Action item: Instruction for the entries that follow: retype exactly the lines from the line with "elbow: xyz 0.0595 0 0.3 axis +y" to the line with "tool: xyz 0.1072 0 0", both included, and omit all others.

Extracted material:
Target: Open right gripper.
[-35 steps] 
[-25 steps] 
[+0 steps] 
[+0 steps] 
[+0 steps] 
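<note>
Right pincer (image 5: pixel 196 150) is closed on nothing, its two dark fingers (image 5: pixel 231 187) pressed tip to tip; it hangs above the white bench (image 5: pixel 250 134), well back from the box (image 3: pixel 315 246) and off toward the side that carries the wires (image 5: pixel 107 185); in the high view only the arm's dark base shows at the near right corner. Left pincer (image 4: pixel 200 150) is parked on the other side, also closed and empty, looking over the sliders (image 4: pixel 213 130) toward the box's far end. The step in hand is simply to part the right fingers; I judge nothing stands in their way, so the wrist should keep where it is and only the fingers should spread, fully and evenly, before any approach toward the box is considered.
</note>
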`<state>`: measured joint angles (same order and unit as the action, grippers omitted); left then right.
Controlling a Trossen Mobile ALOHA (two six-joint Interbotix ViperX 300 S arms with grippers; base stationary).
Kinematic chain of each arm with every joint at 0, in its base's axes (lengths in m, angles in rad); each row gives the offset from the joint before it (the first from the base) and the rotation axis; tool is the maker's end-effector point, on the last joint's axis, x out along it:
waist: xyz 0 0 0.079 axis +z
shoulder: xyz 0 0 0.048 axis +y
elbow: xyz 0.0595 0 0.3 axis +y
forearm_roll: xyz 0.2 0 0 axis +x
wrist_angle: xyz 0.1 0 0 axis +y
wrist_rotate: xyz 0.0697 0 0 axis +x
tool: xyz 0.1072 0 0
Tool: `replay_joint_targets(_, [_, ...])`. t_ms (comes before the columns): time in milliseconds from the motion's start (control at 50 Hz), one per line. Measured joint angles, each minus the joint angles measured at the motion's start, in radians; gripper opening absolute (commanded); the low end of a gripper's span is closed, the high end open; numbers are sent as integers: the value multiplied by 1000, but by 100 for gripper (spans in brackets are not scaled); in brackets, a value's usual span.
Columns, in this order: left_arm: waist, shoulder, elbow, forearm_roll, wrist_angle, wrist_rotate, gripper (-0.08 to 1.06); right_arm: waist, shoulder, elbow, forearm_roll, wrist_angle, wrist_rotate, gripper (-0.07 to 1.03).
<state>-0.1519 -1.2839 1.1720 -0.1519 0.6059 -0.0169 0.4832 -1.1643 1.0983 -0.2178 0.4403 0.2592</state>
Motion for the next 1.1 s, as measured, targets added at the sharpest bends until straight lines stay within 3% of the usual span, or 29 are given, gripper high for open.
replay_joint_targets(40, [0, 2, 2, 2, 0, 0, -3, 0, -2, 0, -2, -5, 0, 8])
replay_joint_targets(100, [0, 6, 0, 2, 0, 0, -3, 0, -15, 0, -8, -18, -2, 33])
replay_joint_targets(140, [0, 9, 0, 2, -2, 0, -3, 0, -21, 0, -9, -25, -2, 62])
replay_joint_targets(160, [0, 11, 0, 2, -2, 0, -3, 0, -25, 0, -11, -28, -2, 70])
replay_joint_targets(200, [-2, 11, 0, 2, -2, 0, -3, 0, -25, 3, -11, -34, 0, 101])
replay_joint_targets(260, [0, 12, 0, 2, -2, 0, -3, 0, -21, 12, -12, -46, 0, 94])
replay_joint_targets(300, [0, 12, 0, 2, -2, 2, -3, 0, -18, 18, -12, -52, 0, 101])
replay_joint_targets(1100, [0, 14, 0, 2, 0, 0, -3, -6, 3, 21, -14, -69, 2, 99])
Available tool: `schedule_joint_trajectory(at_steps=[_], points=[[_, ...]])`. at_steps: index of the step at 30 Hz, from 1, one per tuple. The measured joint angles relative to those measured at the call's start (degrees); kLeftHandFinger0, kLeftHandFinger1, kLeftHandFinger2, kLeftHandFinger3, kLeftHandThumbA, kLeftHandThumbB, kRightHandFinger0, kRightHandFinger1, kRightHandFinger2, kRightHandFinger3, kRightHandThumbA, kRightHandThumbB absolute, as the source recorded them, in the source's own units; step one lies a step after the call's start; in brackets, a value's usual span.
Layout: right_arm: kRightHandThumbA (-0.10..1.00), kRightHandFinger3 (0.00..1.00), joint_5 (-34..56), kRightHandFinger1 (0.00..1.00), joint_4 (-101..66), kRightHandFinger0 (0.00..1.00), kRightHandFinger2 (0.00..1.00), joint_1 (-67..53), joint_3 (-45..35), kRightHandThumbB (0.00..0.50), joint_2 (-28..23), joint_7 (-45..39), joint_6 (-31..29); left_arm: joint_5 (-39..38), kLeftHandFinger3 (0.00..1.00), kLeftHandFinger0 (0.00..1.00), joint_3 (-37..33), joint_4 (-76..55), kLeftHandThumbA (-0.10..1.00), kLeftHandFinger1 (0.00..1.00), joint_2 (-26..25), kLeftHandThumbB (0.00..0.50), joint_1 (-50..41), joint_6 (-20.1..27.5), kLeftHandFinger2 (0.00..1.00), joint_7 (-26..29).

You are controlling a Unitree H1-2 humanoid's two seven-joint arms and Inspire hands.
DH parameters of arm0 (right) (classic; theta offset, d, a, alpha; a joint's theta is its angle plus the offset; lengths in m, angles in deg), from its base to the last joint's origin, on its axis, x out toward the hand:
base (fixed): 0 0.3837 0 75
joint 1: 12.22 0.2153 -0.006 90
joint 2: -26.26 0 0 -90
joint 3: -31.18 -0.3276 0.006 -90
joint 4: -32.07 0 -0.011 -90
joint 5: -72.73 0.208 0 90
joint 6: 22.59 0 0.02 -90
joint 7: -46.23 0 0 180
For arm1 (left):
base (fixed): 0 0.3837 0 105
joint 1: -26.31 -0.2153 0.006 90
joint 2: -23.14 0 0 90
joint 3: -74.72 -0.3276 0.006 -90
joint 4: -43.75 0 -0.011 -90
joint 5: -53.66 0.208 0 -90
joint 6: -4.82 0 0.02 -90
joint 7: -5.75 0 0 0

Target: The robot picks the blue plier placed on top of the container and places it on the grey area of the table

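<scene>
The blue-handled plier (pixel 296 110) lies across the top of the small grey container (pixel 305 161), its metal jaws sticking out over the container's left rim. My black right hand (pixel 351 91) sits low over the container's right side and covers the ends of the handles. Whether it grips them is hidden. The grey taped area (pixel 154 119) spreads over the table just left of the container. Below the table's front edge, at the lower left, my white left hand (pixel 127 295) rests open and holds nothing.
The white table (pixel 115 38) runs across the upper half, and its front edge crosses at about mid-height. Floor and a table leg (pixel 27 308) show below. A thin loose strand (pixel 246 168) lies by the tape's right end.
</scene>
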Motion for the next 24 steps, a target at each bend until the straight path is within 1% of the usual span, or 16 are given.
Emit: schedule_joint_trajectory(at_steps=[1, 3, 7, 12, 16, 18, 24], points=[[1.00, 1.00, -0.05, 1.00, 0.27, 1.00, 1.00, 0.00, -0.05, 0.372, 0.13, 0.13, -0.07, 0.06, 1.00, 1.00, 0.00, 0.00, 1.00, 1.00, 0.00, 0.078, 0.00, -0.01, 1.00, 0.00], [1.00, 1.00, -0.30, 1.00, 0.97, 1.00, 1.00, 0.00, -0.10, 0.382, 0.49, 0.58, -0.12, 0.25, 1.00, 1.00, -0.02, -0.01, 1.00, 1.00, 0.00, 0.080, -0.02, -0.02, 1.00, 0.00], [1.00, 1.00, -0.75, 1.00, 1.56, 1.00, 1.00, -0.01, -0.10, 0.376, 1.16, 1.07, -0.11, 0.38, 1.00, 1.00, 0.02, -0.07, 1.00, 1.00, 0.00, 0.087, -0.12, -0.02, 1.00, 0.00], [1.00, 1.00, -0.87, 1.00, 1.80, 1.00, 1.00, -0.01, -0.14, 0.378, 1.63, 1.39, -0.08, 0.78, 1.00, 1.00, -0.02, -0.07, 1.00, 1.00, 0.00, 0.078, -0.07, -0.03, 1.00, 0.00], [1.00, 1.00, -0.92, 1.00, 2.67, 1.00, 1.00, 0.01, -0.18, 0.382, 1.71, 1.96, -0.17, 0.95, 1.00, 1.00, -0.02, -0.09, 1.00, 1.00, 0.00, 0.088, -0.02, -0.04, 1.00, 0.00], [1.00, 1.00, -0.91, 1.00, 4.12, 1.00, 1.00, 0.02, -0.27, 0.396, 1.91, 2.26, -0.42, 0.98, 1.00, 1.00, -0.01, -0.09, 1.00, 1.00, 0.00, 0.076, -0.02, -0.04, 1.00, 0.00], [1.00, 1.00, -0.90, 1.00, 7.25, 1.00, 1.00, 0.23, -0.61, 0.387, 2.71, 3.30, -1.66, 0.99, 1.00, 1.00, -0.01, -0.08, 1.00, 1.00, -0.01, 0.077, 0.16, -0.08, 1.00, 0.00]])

Output:
elbow: xyz 0.0595 0 0.3 axis +y
forearm_roll: xyz 0.2 0 0 axis +x
wrist_angle: xyz 0.1 0 0 axis +y
wrist_rotate: xyz 0.0697 0 0 axis +x
tool: xyz 0.1072 0 0

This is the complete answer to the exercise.